**PROBLEM:** Given the listing below, write out exactly the lines starting with the line that has "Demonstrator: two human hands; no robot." and going on through the line that has "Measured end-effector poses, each", both kept.

**INPUT DATA:**
======
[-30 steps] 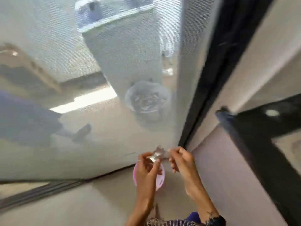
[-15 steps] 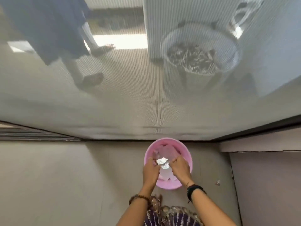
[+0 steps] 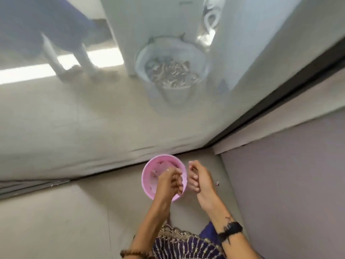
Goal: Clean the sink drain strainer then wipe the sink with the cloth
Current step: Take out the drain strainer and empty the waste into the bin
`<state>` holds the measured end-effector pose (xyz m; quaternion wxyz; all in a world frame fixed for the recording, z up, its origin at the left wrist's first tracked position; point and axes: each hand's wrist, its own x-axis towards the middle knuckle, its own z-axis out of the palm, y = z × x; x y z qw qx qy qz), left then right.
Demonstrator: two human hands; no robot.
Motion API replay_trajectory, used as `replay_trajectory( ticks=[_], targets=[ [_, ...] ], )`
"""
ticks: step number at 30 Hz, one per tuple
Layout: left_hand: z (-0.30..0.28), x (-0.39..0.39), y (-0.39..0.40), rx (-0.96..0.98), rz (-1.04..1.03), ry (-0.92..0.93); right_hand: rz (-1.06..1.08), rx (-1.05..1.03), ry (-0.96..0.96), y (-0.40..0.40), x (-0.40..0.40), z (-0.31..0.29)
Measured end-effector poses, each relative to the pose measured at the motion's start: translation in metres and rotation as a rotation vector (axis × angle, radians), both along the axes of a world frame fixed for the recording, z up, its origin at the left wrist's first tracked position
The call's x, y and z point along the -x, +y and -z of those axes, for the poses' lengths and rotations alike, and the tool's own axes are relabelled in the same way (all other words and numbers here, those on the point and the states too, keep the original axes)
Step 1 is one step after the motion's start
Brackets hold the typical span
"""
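Note:
A pink bin [image 3: 147,176] stands on the floor by the screen door, with pale scraps inside. My left hand [image 3: 169,181] hovers over the bin's right half with its fingers curled. A small shiny glint shows at its fingertips, and whether it holds anything is hidden. My right hand [image 3: 198,177] is just right of the bin's rim, fingers curled in, with nothing visible in it. The two hands are slightly apart. No strainer, sink or cloth is clearly visible.
A mesh screen door [image 3: 93,118] fills the upper view, with a dark frame [image 3: 280,94] at its right. Behind the mesh are a white bucket of scraps [image 3: 171,70] and a person's legs [image 3: 71,58]. A purple-grey wall [image 3: 289,184] stands right. A tiny object [image 3: 217,183] lies on the floor.
The shiny crumpled thing both hands held over the bin half a second ago no longer shows. My hands have moved apart, and the view has tilted.

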<state>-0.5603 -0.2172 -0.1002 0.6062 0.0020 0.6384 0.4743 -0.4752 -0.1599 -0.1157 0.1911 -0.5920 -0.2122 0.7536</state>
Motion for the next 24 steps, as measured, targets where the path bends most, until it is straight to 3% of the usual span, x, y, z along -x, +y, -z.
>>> replay_trajectory(
  ticks=[2,6,12,16,18,21,24],
  targets=[
    [-0.075,-0.024,0.015,-0.164,0.135,-0.067,0.096,-0.04,0.118,0.008,-0.023,-0.078],
    [-0.206,-0.092,0.058,-0.45,0.43,-0.12,0.284,-0.229,0.123,0.022,-0.099,-0.215],
    [-0.303,-0.212,0.104,-0.647,0.78,-0.034,0.544,-0.512,0.021,0.033,-0.222,-0.334],
    [-0.321,-0.314,0.135,-0.664,1.009,-0.001,0.733,-0.522,-0.075,0.045,-0.32,-0.344],
    [-0.31,-0.364,0.156,-0.695,1.136,0.12,0.793,-0.498,-0.19,0.056,-0.37,-0.329],
    [-0.274,-0.444,0.196,-0.743,1.429,0.486,0.785,-0.42,-0.508,0.07,-0.456,-0.288],
    [-0.218,-0.506,0.227,-0.7,1.716,0.967,0.612,-0.292,-0.792,0.071,-0.526,-0.232]
  ],
)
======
**YOUR RESPONSE:**
Demonstrator: two human hands; no robot.
Motion API replay_trajectory, used as `replay_trajectory( ticks=[_], targets=[ [_, ...] ], )`
"""
ticks: step number at 30 Hz, one per tuple
Layout: left_hand: z (-0.30..0.28), x (-0.39..0.39), y (-0.39..0.40), rx (-0.96..0.98), rz (-1.04..1.03), ry (-0.92..0.93); right_hand: rz (-1.06..1.08), rx (-1.05..1.03), ry (-0.96..0.96), y (-0.40..0.40), x (-0.40..0.40), z (-0.31..0.29)
Measured end-effector poses, each relative to the pose measured at the motion's start: translation in metres and rotation as a rotation vector (axis × angle, radians), both along the axes of a world frame fixed for the recording, z up, its origin at the left wrist's first tracked position

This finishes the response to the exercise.